WORK ITEM: Return the entries in full, exactly as written.

THE INPUT:

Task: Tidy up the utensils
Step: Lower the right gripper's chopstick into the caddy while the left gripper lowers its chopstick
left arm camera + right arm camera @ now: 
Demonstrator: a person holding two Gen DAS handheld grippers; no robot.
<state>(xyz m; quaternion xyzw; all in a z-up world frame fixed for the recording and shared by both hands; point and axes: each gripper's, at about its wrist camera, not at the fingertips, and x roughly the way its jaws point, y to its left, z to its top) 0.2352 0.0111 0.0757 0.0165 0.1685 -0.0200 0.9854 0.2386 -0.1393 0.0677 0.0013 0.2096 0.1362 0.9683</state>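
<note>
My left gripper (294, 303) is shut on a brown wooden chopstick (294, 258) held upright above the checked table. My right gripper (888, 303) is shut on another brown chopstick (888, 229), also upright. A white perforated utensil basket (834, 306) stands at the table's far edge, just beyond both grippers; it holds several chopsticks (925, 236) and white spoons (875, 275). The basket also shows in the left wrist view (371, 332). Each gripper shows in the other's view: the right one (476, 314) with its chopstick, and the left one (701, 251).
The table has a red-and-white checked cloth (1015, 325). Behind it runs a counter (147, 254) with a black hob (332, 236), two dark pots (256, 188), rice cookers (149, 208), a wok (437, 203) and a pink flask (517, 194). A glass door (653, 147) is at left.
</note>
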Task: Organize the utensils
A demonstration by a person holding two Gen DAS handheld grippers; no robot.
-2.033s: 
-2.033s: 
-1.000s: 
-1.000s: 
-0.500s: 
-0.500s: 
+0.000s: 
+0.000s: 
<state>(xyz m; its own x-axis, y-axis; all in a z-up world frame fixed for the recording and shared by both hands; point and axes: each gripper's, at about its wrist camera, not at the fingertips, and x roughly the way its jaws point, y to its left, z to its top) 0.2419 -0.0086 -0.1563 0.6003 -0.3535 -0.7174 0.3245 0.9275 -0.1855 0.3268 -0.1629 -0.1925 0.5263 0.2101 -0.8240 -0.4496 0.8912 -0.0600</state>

TASK ANSWER:
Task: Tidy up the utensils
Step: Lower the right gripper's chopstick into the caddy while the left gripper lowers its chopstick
left arm camera + right arm camera @ now: 
Demonstrator: a person holding two Gen DAS handheld grippers; no robot.
<state>(xyz m; quaternion xyzw; all in a z-up world frame fixed for the recording and shared by both hands; point and axes: each gripper's, at about its wrist camera, not at the fingertips, and x roughly the way its jaws point, y to its left, z to its top) 0.2352 0.0111 0.0757 0.0165 0.1685 -0.0200 0.9854 0.2386 -0.1393 0.0677 0.0013 0.2096 0.1362 0.9683</state>
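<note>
My left gripper (294, 303) is shut on a brown wooden chopstick (294, 258) held upright above the checked table. My right gripper (888, 303) is shut on another brown chopstick (888, 229), also upright. A white perforated utensil basket (834, 306) stands at the table's far edge, just beyond both grippers; it holds several chopsticks (925, 236) and white spoons (875, 275). The basket also shows in the left wrist view (371, 332). Each gripper shows in the other's view: the right one (476, 314) with its chopstick, and the left one (701, 251).
The table has a red-and-white checked cloth (1015, 325). Behind it runs a counter (147, 254) with a black hob (332, 236), two dark pots (256, 188), rice cookers (149, 208), a wok (437, 203) and a pink flask (517, 194). A glass door (653, 147) is at left.
</note>
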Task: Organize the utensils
A demonstration by a person holding two Gen DAS handheld grippers; no robot.
-2.033s: 
-2.033s: 
-1.000s: 
-1.000s: 
-0.500s: 
-0.500s: 
+0.000s: 
+0.000s: 
<state>(xyz m; its own x-axis, y-axis; all in a z-up world frame fixed for the recording and shared by both hands; point and axes: each gripper's, at about its wrist camera, not at the fingertips, and x roughly the way its jaws point, y to its left, z to its top) 0.2419 -0.0086 -0.1563 0.6003 -0.3535 -0.7174 0.3245 0.9275 -0.1855 0.3268 -0.1629 -0.1925 0.5263 0.2101 -0.8240 -0.4496 0.8912 -0.0600</state>

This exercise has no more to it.